Rx for prescriptions

For better or worse, electronic communication -- email and texting -- has become the preferred communication choice in the United States. One significant casualty of that preference is handwriting. It's rapidly becoming a lost art. Indeed, many schools no longer require the teaching of cursive writing. Despite the changes, there is one area where handwriting still prevails -- in the dispensing of medical prescriptions. And that's a problem.

It's a problem because hand-written prescriptions are often misread by those filling them. The result -- providing the wrong medication or supplying the wrong instructions for a correctly filled prescription -- can sometimes be life-threatening. That's a heavy price to pay for sloppy, illegible writing.

The cost is high. Health care and public officials estimate than at least 1.5 million individuals, and possibly many more, are sickened and some die every year as a direct result of a misread prescription. The estimated annual cost associated with such mistakes is measured in the billions of dollars. There is a preventative available.

A growing number of studies indicates that errors are far less likely to occur if a prescription is filed electronically rather than handwritten on paper.

One survey, for example, indicated an error was made on 37 of every 100 outpatient paper prescriptions filled. By contrast, there were around 7 errors per 100 outpatient prescriptions filed electronically. The number of prescription errors in hospital-based settings in both instances was slightly lower. Most of the errors were not serious, but another survey found that around 7 percent had potential for harm. Given the huge number of prescriptions written annually, even that number is dangerously high.

Fortunately, the move to a safer way of transmitting prescriptions is under way. Unfortunately, the transition is not progressing very quickly. Six years ago, about 20 percent of the nation's prescriptions were produced and sent electronically. Today, that number has grown to about 36 percent, a goodly increase but hardly one that matches the growth rate of, say, smartphones as compared to more traditional cellphones.

The reported increase in electronic prescriptions has had a salutary effect. It has helped reduce the number of what health care professionals call adverse drug events, cases where handwriting is so poor that one drug is improperly substituted for another or incorrect dosages or instructions are printed on a label. Full-scale adoption of electronic prescriptions would significantly reduce those problems. Trouble is, the switch to electronic prescriptions is not cheap, easy or swift.

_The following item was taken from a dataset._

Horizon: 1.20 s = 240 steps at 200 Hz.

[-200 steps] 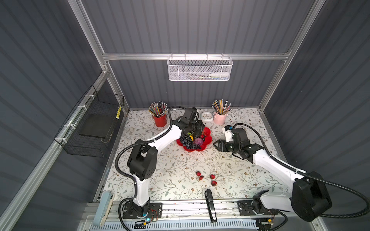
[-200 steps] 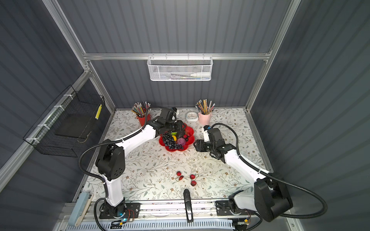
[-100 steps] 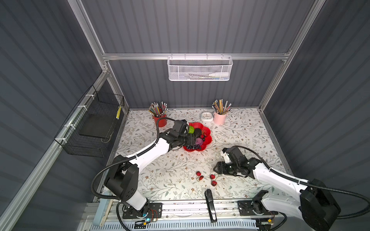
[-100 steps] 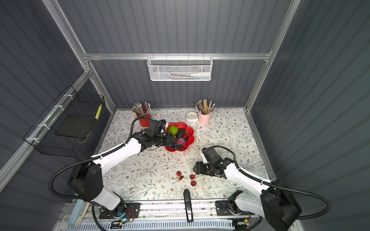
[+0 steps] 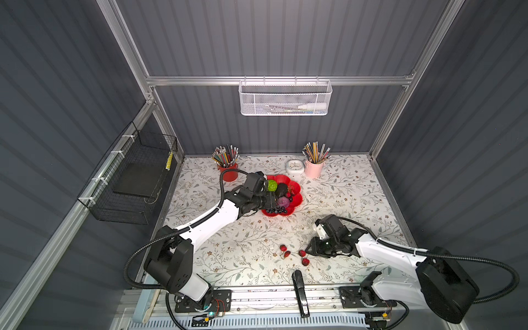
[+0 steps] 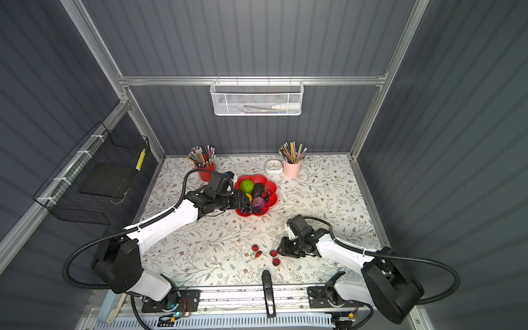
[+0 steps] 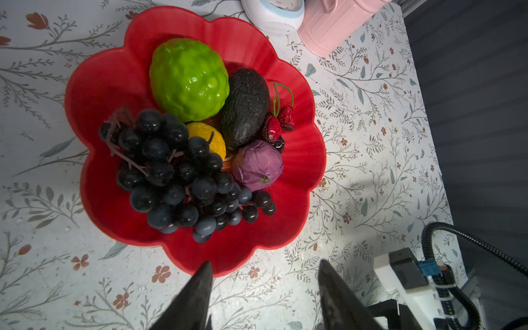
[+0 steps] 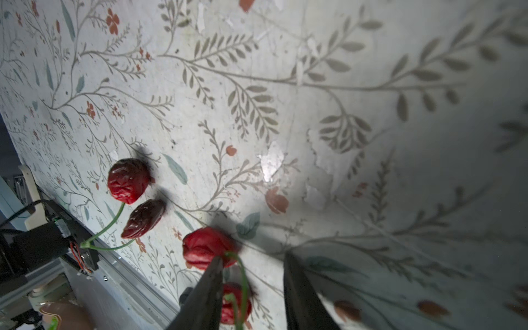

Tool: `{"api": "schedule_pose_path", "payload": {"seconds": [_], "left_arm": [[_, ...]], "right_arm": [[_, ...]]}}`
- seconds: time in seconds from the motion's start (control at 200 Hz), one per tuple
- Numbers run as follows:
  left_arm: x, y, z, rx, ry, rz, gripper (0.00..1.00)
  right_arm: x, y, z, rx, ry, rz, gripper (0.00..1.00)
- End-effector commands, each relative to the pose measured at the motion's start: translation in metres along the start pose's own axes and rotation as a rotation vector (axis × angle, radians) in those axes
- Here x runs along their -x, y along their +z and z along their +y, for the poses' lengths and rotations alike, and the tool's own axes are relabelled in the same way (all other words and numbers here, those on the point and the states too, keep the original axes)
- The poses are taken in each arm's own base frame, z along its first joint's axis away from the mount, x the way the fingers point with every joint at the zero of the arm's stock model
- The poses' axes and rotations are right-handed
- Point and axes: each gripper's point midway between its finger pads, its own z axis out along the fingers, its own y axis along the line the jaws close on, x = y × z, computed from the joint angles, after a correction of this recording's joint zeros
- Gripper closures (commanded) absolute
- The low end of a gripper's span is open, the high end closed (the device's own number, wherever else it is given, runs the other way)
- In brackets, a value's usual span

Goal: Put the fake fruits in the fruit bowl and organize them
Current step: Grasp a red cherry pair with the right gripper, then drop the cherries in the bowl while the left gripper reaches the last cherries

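Two cherry pairs (image 8: 134,197) lie loose near desk's front edge; we see far pair's stems converge toward that edge. Right gripper (image 8: 253,274) partly open, astride near pair's (image 8: 207,247) green stem, one finger (image 8: 213,281) touching cherry; grasp we cannot tell. Left gripper (image 7: 264,283) released, empty, over fruit bowl (image 7: 94,94) near desk's back edge.

light: bright overhead | shadows: soft | wrist views: blurred, distorted edges
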Motion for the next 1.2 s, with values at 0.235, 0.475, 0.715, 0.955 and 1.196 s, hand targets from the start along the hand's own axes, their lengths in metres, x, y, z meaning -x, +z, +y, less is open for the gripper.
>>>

At the moment, it's still easier and cheaper for most health care providers to write a prescription by hand than to file one electronically. The former requires pen and paper. The latter often requires installation of a full-blown electronic health care record-keeping system that can easily cost thousands of dollars.

Many medical practices, particularly smaller ones, are reluctant to spend that. There is help available through government programs, but payments are tied directly to Medicare and Medicaid reimbursements and spread out over five years. That's a timetable unlikely to spur rapid adoption of new technology.

Switching to electronic prescriptions also requires a change in workplace habits. Traditionally, office workers were not involved in writing a prescription. In the new world of medicine, someone has to electronically enter prescription data. It will take time to integrate that task into the traditional ebb and flow of a medical practice, but it should and will be done.

Another problem is that some pharmacies, most often non-chain businesses or those in rural areas, are unable to receive a prescription electronically. That will change, though, as the use of e-prescriptions rises.

If the nation's health care system is to remain viable, far-ranging changes will have to take place. A major one is the way drugs are prescribed and dispensed. Doing so electronically is more efficient, more cost effective and, most importantly, safer and more consumer friendly.